Wir fühlten uns alle ziemlich machtlos. Als auch die zweite Chemotherapie nicht anschlug, sprachen die Ärzte plötzlich von einer Knochenmarktransplantation. Einen passenden Spender zu finden, kann ganze Monate dauern. Wenn man überhaupt einen findet.

 

» Die größte Wahrscheinlichkeit einen passenden Spender zu finden, besteht unter Geschwistern. «

Dann hörte ich, dass Geschwister oftmals gute Spender sind. Sie teilen sich die DNA der Eltern und da ist es relativ wahrscheinlich, dass man passende Stammzellen hat. Ich hatte vorher nie großartig über Stammzellen, Knochenmarktransplantationen –  ja, Krebs überhaupt – nachgedacht, aber jetzt war es keine Frage, dass ich Paul half.

Wir hatten Glück und ich passte für ihn als Spenderin. Bei mir wurde das Knochenmark direkt aus den Beckenknochen gesaugt. Heute kann man so eine Stamzellentherapie aber wohl auch über das Blut machen. Mir tat danach die Hüfte noch etwas weh und ich habe davon zwei Narben. Das ist nichts, wenn man sich überlegt, dass man jemandem so das Leben retten kann! In der Zeit der Stammzellentherapie habe ich das mitbekommen, wie da im Krankenhaus manche Patienten auf einen Spender gewartet haben und wie schwierig es ist, jemanden zu finden. Eigentlich müsste sich wirklich jeder als Spender registrieren.

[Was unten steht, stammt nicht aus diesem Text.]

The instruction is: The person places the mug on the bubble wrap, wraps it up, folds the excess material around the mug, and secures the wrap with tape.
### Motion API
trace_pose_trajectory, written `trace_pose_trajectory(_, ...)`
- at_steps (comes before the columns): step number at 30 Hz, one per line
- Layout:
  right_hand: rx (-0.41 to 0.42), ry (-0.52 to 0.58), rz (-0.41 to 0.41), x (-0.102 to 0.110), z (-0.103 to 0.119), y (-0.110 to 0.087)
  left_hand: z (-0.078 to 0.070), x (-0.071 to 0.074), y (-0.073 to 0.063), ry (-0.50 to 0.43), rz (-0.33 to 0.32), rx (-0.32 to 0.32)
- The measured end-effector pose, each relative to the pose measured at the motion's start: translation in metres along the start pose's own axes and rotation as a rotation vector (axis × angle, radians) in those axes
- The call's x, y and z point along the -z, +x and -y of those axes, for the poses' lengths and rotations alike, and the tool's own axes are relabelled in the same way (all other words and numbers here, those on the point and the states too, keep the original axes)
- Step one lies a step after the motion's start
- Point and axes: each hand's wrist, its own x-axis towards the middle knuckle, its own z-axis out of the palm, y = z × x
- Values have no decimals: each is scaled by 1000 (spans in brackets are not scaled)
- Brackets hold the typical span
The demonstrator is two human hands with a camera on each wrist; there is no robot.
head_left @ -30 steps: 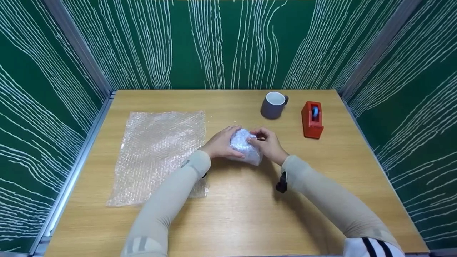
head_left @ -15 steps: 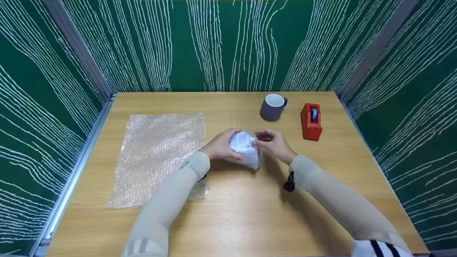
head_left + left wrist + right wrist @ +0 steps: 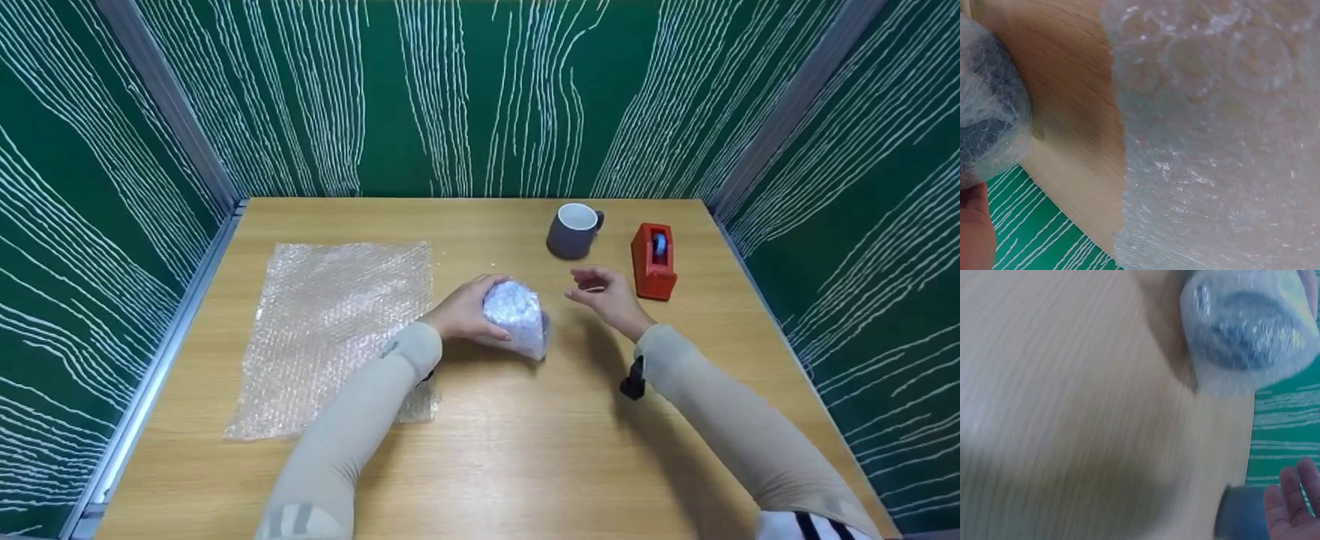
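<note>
My left hand (image 3: 469, 309) grips a bubble-wrapped bundle (image 3: 519, 319) from its left side, thumb toward me and fingers on the far side. Something dark shows through the layers of the bundle (image 3: 1247, 332) in the right wrist view. My right hand (image 3: 611, 300) is apart from the bundle, to its right, with loosely bent fingers and nothing between them. Beyond that hand stands a dark grey mug (image 3: 572, 234) with a white inside. In the left wrist view, part of my left hand (image 3: 976, 230) shows under the bundle (image 3: 994, 107).
A flat sheet of bubble wrap (image 3: 337, 315) lies on the left of the wooden table (image 3: 487, 465), partly under my left forearm. A red tape dispenser (image 3: 654, 262) stands at the right. Green walls with white lines (image 3: 495, 97) enclose the table's back and sides.
My right hand has let go of the bundle's right side and moved right, toward the tape dispenser. The left hand keeps its hold in nearly the same place.
</note>
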Motion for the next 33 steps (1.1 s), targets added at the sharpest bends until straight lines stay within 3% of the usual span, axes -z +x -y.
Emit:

Bei Paul hat die Knochenmarktransplantation angeschlagen. Das ist ein wahnsinniges Glück! Die Krankheit hat meinen Bruder natürlich verändert. Er ist nicht mehr ganz so unbeschwert wie früher, er wird nie wieder so Hockey spielen können wie früher und durch die Chemotherapie leidet er unter Spätschäden. Er kann zum Beispiel nicht mehr gut sehen.

Ansonsten geht es meinem Bruder aber gut: er hat ein Informatik-Studium beendet, wohnt mit zwei Freunden in einer WG und der Krebs hat sich seit damals nicht mehr blicken lassen.

Vor 5 Jahren haben wir eine „5-Jahre-ohne-Rückfall“-Party gefeiert. Dieses Jahr sind es schon 10 Jahre ohne Rückfall. Ich schätze mal, das werden wir wieder feiern.